## [How to complete this task]
The answer is the full listing below, copied exactly, with its pictures omitted.

## [Raw data]
■ ■ ■ ■ ■ ■ ■
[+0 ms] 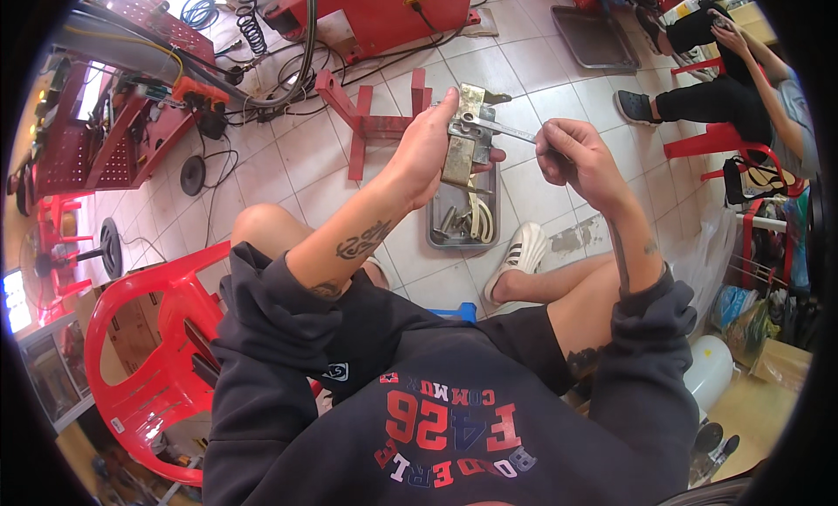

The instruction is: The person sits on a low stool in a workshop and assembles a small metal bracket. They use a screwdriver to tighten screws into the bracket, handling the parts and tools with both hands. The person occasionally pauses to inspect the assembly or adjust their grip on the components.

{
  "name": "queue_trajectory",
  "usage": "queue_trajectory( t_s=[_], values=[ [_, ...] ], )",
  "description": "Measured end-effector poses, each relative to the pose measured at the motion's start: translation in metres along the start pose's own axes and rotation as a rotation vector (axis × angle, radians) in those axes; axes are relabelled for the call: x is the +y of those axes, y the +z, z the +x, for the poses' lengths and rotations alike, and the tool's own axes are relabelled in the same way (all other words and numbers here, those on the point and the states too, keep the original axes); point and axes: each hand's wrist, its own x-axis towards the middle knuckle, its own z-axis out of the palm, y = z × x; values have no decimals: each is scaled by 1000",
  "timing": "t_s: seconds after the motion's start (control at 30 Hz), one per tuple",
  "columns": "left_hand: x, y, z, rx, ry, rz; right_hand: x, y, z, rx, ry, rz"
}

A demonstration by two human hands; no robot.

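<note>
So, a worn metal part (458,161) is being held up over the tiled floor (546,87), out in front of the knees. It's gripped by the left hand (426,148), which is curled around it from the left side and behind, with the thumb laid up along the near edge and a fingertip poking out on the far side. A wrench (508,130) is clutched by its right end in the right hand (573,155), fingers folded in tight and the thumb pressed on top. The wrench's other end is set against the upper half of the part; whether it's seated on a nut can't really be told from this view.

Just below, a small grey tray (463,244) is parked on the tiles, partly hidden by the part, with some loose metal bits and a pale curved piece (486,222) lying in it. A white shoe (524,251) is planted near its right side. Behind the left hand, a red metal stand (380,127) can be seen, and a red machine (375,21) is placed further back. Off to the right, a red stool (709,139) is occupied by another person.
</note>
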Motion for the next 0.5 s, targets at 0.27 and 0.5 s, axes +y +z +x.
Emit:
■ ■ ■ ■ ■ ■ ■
## [Response area]
[+0 ms] 

The instruction is: The person sits on a low stool in a workshop and assembles a small metal bracket. They use a screwdriver to tighten screws into the bracket, handling the parts and tools with both hands. The person occasionally pauses to inspect the assembly or adjust their grip on the components.

{
  "name": "queue_trajectory",
  "usage": "queue_trajectory( t_s=[_], values=[ [_, ...] ], )",
  "description": "Measured end-effector poses, each relative to the pose measured at the motion's start: translation in metres along the start pose's own axes and rotation as a rotation vector (axis × angle, radians) in those axes; axes are relabelled for the call: x is the +y of those axes, y the +z, z the +x, for the poses' lengths and rotations alike, and the tool's own axes are relabelled in the same way (all other words and numbers here, those on the point and the states too, keep the original axes); point and axes: each hand's wrist, its own x-axis towards the middle knuckle, its own z-axis out of the palm, y = z × x; values have no decimals: each is scaled by 1000",
  "timing": "t_s: seconds after the motion's start (control at 30 Hz), one per tuple",
  "columns": "left_hand: x, y, z, rx, ry, rz; right_hand: x, y, z, rx, ry, rz"
}

A demonstration by two human hands; no robot.

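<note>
So, a worn metal part (458,161) is being held up over the tiled floor (546,87), out in front of the knees. It's gripped by the left hand (426,148), which is curled around it from the left side and behind, with the thumb laid up along the near edge and a fingertip poking out on the far side. A wrench (508,130) is clutched by its right end in the right hand (573,155), fingers folded in tight and the thumb pressed on top. The wrench's other end is set against the upper half of the part; whether it's seated on a nut can't really be told from this view.

Just below, a small grey tray (463,244) is parked on the tiles, partly hidden by the part, with some loose metal bits and a pale curved piece (486,222) lying in it. A white shoe (524,251) is planted near its right side. Behind the left hand, a red metal stand (380,127) can be seen, and a red machine (375,21) is placed further back. Off to the right, a red stool (709,139) is occupied by another person.
</note>
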Motion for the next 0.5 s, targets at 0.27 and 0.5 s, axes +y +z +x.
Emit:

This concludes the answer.